*** Begin section ***

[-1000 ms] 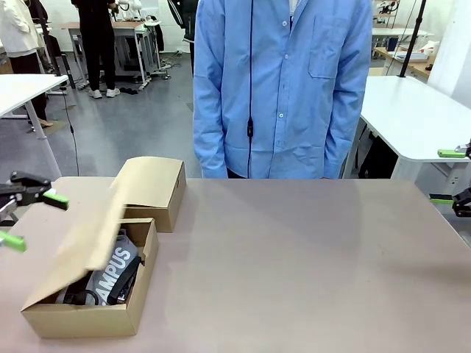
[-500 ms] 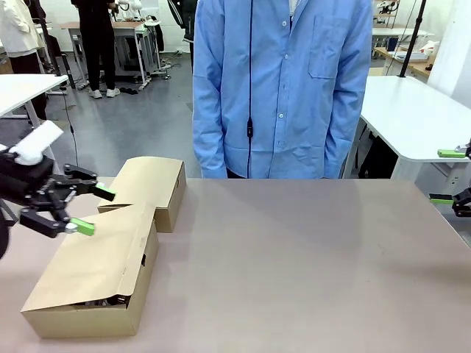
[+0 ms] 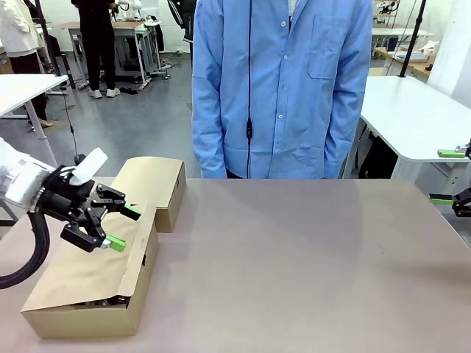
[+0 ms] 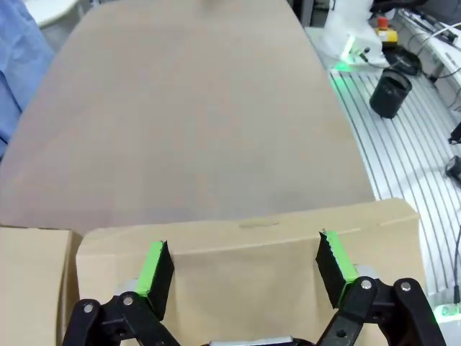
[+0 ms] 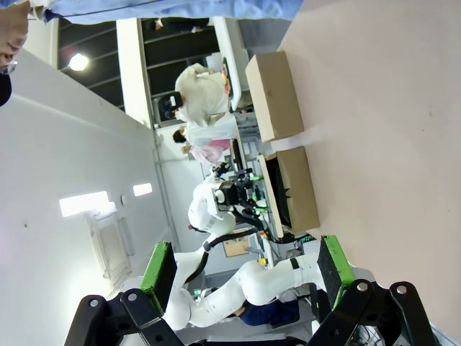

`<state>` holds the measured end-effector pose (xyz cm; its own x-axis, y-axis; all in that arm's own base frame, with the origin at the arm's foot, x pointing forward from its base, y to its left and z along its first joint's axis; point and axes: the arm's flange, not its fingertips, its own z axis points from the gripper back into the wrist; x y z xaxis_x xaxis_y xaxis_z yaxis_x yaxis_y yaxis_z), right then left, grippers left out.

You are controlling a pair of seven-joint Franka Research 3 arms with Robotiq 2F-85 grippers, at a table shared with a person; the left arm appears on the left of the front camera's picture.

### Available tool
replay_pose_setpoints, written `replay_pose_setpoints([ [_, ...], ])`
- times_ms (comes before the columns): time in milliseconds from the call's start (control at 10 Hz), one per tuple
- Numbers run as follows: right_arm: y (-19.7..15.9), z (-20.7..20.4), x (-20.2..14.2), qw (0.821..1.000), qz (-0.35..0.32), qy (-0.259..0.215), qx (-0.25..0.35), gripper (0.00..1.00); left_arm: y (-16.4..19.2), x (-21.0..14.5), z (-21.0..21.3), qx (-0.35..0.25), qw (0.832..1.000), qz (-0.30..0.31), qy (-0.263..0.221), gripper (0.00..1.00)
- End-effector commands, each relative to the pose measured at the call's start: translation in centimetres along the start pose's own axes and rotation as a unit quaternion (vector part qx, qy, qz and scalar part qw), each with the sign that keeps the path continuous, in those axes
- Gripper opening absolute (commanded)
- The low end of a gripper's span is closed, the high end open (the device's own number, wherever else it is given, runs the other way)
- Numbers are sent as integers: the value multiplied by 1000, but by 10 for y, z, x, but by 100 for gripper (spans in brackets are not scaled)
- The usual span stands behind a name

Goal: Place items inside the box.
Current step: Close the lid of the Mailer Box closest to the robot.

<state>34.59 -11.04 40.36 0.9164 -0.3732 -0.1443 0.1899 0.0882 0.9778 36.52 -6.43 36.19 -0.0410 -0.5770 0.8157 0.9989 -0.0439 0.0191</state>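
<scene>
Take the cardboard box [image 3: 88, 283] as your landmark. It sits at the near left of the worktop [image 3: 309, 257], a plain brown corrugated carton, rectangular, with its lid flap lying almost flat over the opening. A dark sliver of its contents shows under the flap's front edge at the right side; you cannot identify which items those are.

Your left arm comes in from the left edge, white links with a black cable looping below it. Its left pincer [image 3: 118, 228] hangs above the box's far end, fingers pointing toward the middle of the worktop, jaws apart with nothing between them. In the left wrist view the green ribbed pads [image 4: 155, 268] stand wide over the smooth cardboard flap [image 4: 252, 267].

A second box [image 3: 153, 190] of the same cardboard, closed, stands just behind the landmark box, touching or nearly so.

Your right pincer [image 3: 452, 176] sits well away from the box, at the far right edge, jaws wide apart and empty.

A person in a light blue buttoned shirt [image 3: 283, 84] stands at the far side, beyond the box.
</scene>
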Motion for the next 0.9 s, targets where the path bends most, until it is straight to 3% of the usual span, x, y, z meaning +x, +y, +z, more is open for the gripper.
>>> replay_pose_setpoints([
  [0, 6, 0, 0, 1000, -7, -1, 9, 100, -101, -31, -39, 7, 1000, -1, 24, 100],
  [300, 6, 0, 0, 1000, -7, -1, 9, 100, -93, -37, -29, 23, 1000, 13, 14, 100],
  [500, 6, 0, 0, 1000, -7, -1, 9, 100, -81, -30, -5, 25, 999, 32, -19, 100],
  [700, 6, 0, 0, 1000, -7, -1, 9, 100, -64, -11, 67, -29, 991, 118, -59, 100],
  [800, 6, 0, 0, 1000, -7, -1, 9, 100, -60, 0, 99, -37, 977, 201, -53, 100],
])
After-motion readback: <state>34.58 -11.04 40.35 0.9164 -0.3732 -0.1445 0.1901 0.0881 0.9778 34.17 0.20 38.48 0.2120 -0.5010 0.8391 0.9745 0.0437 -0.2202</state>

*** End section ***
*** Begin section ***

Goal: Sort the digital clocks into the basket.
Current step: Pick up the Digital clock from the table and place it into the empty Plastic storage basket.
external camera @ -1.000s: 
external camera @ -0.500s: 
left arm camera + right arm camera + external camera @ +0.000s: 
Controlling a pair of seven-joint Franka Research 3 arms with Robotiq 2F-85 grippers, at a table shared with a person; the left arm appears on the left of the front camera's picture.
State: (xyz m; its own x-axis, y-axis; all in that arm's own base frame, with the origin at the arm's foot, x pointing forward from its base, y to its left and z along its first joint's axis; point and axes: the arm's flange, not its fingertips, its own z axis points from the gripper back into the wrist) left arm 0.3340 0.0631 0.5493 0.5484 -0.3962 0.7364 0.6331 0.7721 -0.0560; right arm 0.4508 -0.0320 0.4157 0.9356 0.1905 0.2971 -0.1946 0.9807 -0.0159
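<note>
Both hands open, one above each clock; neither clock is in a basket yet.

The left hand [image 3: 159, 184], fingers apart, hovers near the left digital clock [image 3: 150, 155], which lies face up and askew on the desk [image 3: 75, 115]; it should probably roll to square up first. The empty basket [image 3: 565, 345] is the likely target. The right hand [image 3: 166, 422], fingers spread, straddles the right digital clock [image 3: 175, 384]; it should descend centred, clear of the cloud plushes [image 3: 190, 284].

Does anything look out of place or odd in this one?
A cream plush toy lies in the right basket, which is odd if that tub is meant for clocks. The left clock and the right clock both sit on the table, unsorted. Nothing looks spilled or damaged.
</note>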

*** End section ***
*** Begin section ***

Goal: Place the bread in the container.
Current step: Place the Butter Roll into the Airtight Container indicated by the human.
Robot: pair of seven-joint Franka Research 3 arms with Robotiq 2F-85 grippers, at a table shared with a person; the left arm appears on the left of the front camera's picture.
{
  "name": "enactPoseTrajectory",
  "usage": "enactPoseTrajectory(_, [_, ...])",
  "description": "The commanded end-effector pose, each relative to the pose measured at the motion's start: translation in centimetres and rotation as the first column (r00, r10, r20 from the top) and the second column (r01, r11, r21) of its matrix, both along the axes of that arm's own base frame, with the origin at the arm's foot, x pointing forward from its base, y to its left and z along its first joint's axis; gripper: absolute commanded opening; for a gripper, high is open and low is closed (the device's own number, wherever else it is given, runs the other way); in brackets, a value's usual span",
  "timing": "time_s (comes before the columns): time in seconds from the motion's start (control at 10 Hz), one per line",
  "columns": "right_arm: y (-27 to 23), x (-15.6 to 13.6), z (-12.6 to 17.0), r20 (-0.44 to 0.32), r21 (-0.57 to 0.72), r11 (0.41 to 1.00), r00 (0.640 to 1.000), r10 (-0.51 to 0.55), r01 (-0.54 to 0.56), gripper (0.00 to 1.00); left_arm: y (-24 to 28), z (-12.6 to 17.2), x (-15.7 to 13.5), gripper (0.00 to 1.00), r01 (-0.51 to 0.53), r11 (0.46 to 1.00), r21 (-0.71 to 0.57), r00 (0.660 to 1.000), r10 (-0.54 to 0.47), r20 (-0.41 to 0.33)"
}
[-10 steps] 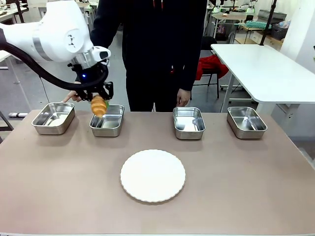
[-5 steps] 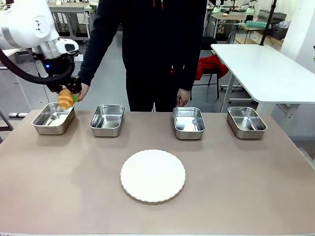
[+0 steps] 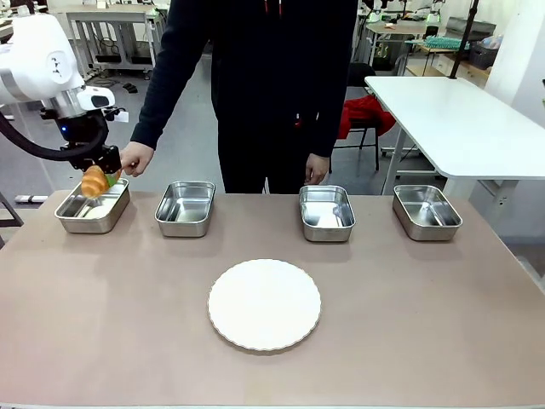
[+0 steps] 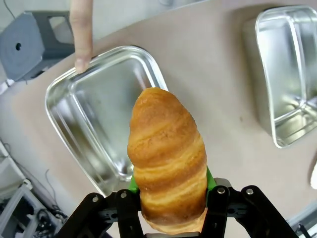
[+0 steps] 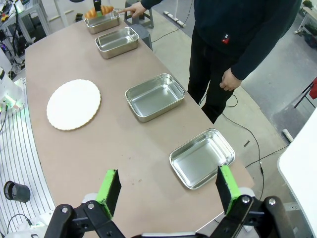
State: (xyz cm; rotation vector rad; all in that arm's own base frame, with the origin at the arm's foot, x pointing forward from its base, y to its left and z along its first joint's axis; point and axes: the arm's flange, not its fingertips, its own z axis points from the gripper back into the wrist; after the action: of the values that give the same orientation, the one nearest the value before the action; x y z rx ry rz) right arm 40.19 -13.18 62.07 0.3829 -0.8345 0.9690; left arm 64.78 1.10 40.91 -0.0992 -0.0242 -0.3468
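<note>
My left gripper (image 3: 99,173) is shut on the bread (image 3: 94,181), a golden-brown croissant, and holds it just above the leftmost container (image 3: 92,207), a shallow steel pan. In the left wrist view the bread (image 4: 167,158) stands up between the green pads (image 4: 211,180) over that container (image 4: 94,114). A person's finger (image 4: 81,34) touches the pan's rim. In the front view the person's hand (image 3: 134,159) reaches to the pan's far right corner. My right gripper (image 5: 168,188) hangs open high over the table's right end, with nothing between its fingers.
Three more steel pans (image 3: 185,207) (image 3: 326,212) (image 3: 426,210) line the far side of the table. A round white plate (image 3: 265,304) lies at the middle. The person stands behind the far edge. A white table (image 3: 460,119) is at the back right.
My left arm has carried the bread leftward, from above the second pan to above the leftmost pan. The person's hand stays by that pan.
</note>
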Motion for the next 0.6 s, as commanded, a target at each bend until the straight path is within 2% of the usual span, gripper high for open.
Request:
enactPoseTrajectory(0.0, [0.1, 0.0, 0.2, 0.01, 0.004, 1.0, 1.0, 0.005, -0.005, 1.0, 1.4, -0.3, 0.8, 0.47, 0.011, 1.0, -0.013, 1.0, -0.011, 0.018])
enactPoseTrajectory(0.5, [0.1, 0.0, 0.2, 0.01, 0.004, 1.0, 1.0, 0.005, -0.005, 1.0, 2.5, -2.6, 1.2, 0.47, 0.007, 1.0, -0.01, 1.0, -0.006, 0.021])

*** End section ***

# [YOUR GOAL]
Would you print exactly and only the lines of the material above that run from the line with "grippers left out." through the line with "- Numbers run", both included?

# [RESPONSE BOX]
`<state>` holds the measured end-effector pose (xyz cm; its own x-axis, y-axis; all in that arm's own base frame, with the origin at the arm's foot, x pointing forward from its base, y to its left and z along its first joint's axis; point and axes: the arm's flange, not its fingertips, its own z axis points from the gripper back into the wrist; x y z xaxis_x xaxis_y xaxis_z yaxis_x yaxis_y yaxis_z), right then left, grippers left out.

You are controlling a pair of seven-joint Franka Research 3 arms with Robotiq 2F-85 grippers, at a table shared with a person; the left arm appears on the left of the front camera's picture.

### Available tool
replay_pose_setpoints, written `replay_pose_setpoints([ [_, ...], ])`
- times_ms (comes before the columns): time in milliseconds from the call's start (control at 10 Hz), one per tuple
- Numbers run as follows: right_arm: y (-19.7..15.9), z (-20.7..20.4), x (-20.2..14.2), qw (0.821..1.000), qz (-0.35..0.32), qy (-0.259..0.215), qx (-0.25..0.35), gripper (0.00..1.00); left_arm: y (-16.4..19.2), x (-21.0..14.5), z (-21.0..21.3), qx (-0.35..0.25), qw (0.832..1.000), qz (-0.30..0.31), qy (-0.263..0.221), gripper (0.00..1.00)

The output given here is complete.